UDRP transfer can be overturned under ACPA due to misleading evidence
The US Court of Appeals for the Fifth Circuit has recognised that a domain name transfer achieved though a successful action under the UDRP can be overturned under the ACPA where the evidence in the UDRP action was misleading.
In ISystems v. Spark Networks, the plaintiff sought to overturn a UDRP decision in which its domain name jdate.net was transferred to the defendant, the owner of the JDATE trademark and the domain name jdate.com. The plaintiff relied on 15 U.S.C. § 1114(2)(D)(iv), which provides that if a registry transfers a domain name “based on a knowing and material misrepresentation by any other person that a domain name is identical to, confusingly similar to, or dilutive of a mark”, that other person is liable for damages and injunctive relief, including retransfer of the domain name to the original domain name registrant, is available.

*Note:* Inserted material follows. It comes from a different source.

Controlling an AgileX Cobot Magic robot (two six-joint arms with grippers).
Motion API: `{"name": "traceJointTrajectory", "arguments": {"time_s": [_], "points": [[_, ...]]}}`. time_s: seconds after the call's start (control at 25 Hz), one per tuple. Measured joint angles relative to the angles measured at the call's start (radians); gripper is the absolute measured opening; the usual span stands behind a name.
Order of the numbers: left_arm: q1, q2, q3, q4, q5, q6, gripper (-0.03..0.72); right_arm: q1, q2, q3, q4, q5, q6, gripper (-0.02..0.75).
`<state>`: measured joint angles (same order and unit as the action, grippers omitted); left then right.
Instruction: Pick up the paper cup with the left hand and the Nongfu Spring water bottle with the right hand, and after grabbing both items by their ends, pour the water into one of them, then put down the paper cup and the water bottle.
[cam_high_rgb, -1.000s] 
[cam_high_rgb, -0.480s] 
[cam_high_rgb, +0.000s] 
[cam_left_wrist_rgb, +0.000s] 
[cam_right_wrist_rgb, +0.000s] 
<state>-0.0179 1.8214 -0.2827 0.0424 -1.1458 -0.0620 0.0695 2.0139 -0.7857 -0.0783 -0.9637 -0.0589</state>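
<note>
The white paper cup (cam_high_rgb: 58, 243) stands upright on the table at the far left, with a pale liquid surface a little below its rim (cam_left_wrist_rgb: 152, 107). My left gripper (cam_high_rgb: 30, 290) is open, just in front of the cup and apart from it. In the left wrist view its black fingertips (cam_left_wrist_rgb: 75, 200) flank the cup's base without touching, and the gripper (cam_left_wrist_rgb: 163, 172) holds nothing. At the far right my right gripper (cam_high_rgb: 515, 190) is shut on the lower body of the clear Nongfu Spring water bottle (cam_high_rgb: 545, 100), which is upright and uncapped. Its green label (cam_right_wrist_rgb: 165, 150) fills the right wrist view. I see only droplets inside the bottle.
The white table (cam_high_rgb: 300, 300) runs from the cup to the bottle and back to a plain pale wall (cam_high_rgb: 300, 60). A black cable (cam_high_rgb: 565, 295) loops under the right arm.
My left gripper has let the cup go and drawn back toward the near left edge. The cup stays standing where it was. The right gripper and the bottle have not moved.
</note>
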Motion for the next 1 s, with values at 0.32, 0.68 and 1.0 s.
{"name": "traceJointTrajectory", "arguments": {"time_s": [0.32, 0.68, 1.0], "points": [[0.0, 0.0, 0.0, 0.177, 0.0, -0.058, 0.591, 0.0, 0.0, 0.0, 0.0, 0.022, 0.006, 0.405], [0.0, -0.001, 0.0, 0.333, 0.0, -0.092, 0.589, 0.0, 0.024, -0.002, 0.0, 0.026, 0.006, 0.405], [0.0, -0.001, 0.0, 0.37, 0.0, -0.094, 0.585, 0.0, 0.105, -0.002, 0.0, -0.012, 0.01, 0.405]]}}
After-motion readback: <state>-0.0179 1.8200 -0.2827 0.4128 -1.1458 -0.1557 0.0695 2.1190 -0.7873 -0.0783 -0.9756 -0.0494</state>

The plaintiff claimed that the defendant’s evidence in the UDRP action had been deceptively edited so as to falsely represent that the plaintiff’s use of the domain name was commercial. The Court of Appeals found that such editing had occurred, and that it amounted to a material misrepresentation that had influenced the decision of the UDRP arbitrator. It therefore remanded the case to the District Court to proceed on the plaintiff’s § 1114(2)(D)(iv) claim.